The Senate version adds an extra layer of procedure. This is from Section 12 of the Senate bill

(a) In General- The President is authorized to withhold 50 percent of United States contributions to the United Nations in a year if the President has determined in the most recent report submitted under section 11 that the United Nations is not making sufficient progress to implement the reforms described in this Act.
The Senate bill contains provisions about the Human Rights Committee similar to the House bill. The difference is, in the Senate bill, allowing a country under sanction from the security council does not trigger an automatic funding cut; it gives the President the right to withhold funds.

There are arguments for both approaches.

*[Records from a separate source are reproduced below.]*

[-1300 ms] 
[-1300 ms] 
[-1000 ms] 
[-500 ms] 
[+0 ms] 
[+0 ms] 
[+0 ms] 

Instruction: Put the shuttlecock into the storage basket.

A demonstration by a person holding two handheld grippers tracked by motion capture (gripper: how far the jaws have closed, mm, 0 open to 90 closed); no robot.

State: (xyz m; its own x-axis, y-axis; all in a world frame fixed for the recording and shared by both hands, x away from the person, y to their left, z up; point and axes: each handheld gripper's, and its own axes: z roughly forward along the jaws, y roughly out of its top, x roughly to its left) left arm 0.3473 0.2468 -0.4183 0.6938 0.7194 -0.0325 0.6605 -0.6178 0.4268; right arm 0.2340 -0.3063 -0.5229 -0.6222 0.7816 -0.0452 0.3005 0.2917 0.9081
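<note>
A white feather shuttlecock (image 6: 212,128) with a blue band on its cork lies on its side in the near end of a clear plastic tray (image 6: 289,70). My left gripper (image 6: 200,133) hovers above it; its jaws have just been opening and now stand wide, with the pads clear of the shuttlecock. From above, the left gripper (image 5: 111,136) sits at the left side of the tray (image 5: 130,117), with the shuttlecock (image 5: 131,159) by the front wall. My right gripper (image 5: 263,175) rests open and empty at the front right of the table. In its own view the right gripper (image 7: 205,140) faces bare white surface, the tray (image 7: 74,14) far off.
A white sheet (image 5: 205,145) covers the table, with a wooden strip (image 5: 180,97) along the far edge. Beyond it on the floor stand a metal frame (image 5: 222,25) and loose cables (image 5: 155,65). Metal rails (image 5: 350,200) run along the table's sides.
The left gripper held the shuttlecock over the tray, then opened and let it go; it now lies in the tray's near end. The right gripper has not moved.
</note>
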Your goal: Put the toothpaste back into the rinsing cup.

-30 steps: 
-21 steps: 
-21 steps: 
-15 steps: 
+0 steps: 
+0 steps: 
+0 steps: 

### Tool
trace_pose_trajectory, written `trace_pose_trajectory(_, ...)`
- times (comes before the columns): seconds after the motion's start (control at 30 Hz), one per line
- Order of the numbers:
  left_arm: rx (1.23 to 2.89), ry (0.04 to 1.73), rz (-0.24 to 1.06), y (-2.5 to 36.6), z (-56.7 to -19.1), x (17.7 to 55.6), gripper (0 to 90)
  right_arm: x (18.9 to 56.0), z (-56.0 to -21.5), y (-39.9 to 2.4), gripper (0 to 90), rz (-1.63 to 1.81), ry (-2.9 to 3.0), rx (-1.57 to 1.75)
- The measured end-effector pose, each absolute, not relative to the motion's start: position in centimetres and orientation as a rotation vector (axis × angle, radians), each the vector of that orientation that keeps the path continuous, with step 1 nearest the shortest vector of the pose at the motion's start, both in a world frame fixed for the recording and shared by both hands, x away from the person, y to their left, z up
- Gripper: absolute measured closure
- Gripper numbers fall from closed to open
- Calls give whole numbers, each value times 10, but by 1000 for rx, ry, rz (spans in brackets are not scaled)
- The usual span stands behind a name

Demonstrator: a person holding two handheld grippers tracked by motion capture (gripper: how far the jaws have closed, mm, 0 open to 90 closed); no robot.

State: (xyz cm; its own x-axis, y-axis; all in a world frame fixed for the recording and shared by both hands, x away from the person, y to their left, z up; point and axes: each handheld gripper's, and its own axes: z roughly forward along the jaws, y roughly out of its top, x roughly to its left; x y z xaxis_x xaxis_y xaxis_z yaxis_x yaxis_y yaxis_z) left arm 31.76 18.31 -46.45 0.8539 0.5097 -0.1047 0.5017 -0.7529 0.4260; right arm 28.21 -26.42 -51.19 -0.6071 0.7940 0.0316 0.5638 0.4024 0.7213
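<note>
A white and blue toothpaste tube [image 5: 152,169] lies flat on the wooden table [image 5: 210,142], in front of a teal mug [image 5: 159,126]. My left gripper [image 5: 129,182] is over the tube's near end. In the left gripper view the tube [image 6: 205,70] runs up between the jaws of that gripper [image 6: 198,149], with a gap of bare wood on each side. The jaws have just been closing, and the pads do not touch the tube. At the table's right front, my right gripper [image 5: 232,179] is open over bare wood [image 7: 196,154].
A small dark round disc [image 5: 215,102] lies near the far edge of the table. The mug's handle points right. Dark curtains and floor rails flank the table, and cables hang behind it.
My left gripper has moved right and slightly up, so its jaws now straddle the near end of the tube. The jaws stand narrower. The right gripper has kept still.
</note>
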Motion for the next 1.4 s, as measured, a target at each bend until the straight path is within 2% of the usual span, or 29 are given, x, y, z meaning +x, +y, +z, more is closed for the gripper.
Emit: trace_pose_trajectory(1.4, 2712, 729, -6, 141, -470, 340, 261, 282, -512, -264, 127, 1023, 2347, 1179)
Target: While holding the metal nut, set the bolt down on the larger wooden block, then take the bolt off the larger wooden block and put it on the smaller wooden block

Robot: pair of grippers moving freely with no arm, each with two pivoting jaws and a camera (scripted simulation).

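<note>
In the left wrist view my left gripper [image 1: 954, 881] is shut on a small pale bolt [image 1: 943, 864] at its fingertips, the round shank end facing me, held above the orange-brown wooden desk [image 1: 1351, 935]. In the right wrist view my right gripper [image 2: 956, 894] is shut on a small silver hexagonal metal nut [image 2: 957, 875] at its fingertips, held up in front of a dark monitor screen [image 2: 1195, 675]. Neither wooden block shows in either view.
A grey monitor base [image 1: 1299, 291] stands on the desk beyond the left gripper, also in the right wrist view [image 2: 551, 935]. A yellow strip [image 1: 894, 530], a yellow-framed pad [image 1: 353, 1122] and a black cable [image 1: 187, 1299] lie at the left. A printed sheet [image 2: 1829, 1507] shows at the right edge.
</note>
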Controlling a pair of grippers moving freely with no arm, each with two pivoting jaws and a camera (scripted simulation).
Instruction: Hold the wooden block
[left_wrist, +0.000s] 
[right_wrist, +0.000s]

Which option do you think is better? And which approach do Senator Reed and Senator Chafee think is better?

July 26, 2005

Rhode Island Senators on UN Reform - ???

Carroll Andrew Morse

I’ve put calls into both Senator Reed’s and Senator’s Chafee’s office inquiring about their positions on the UN reform proposals in Congress. There are basically 3 possible positions…

1. The “Hyde-Pence” position – Congress should pass a list of objective reform criteria and automatically cut some portion of UN funding if the criteria are not met.
2. The “Coleman-Lugar” position – Congress should pass a list of reform criteria, then leave it to the discretion of the President if funding is to be cut if the criteria are not met.
3. The position that tying funding cuts to reform is too harsh a position to be considered.

I will let you know our Senate delegation's position on this matter as soon as it becomes available to me.